結論から言うと、日帰りの低山ハイキング程度であれば代用は十分可能です。ワークマンの高機能インナーやユニクロのエアリズム・ヒートテックは、価格を抑えつつ吸汗速乾・保温機能を備えています。ただし、標高の高い本格的な登山や連泊装備では、防臭性・耐久性・ストレッチ性で登山専用ブランドに軍配が上がります。用途に応じて使い分けましょう。
Q2. 長袖と半袖、どちらを選ぶべき?
紫外線対策や虫刺され・擦り傷の防止まで考えると、登山用インナーは長袖が基本です。真夏でも長袖のメッシュタイプを選べば、暑さを我慢する必要はありません。
Q3. メッシュ素材のインナーでも問題ない?
問題ありません。
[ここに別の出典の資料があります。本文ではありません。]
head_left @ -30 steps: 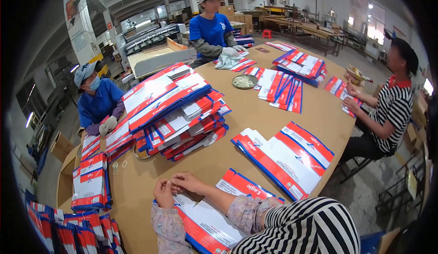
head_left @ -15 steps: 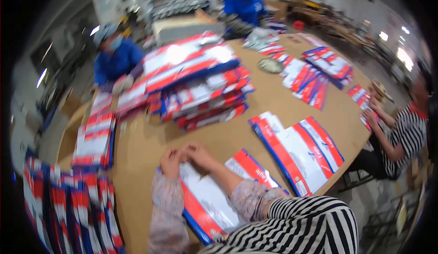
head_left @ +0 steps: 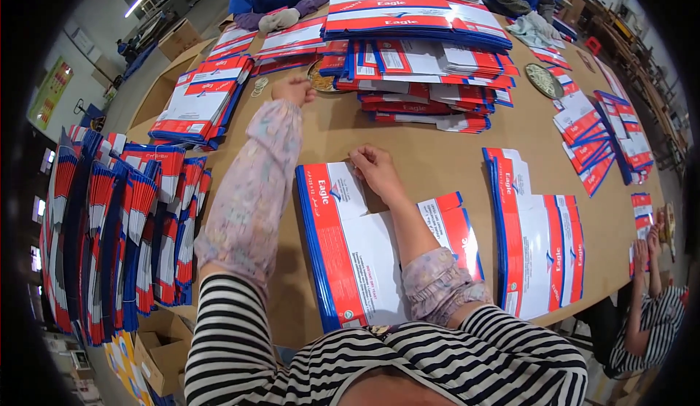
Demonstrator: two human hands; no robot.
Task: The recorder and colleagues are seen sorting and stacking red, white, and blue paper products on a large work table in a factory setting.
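Note:
A stack of flat red, white and blue cartons [head_left: 361, 253] lies in front of me. Beyond its far left corner, my left hand [head_left: 294, 92] is stretched out over the table beside a round dish [head_left: 321, 83] of small yellowish pieces, partly hidden by the big carton pile. Its fingers are bent and drawn together; what they hold, if anything, is too small to make out. Near the top edge of the stack, my right hand [head_left: 374, 171] is closed in a pinch, thumb against fingers. Whatever it pinches does not show.
Tall carton piles [head_left: 419, 41] stand at the far middle. Further stacks lie at right [head_left: 536, 238] and left [head_left: 204, 100]; upright bundles [head_left: 124, 231] line the left edge. Another dish [head_left: 545, 80] is at far right. Co-workers sit around the table. Small rings [head_left: 259, 85] lie near my left hand.
My hands were together above the stack's top edge. Now the left has reached away toward the dish, while the right stays by the stack. The view has tilted and steadied.

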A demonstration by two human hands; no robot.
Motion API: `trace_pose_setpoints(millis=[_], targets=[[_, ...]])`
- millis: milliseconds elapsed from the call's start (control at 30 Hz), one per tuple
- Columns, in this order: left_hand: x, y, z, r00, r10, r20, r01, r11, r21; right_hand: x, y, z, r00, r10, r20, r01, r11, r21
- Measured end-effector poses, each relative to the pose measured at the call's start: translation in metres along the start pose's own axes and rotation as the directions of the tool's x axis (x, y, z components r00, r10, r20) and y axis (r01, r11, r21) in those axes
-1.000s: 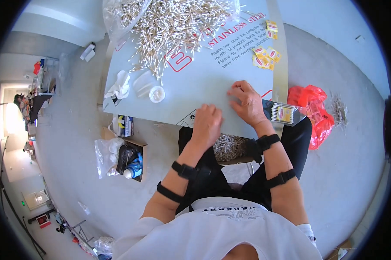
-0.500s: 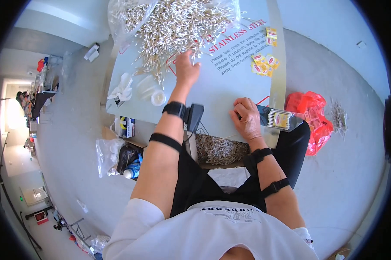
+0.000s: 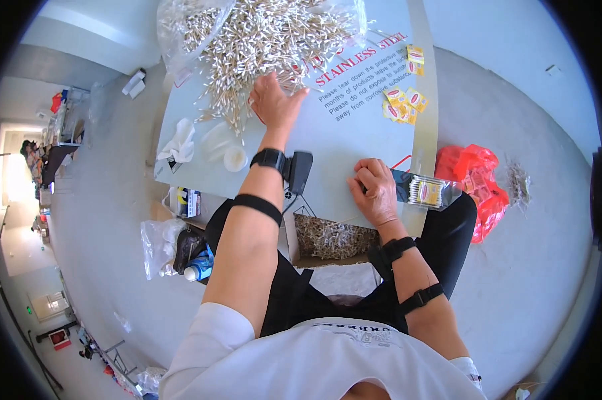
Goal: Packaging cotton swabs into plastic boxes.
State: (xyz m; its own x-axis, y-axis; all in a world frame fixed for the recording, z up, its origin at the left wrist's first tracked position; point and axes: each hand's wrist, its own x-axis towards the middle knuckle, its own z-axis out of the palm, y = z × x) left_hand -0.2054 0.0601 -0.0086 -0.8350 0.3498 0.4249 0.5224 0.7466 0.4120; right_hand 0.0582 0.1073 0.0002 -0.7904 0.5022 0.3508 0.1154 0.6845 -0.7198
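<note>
Left hand [image 3: 274, 105] has moved up to the swab pile [image 3: 268, 41].

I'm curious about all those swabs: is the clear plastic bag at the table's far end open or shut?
The bag is open: loose cotton swabs lie spilled from between its plastic sides onto the table.

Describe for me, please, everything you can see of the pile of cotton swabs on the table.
The pile is a loose, tangled heap of many swabs with white tips and thin, pale tan, wood-like sticks, pointing every way. It lies at the far side of the pale blue-grey table, partly inside a clear plastic bag, and thins to strays nearer the person. The left hand is at its near edge; whether the fingers grip any swabs is unclear.
</note>
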Motion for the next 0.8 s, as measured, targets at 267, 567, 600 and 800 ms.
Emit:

むしろ通気性が高く汗抜けが良いため、汗をかきやすい人や夏山ではメッシュ素材が最強の選択肢になり得ます。ただし、標高が高く風が強い稜線では、防風性のあるミドルレイヤーと組み合わせることを忘れないでください。
Q4. 綿(コットン)素材のインナーはNG?
登山用インナーに綿素材はおすすめできません。綿は一度濡れると乾きにくく、汗冷えによる体温低下を招きやすいためです。普段着では快適な綿素材も、登山では避けるべき素材の代表格と覚えておきましょう。
まとめ
登山用インナー(ベースレイヤー)は、吸汗速乾性・ストレッチ性・季節に合った保温力・軽量性の4点を軸に、化繊・メリノウール・ハイブリッドの中から自分の登山スタイルに合う素材を選ぶことが、失敗しない一番の近道です。重ね着前提で選べば、山の天気や体調の変化にも柔軟に対応できます。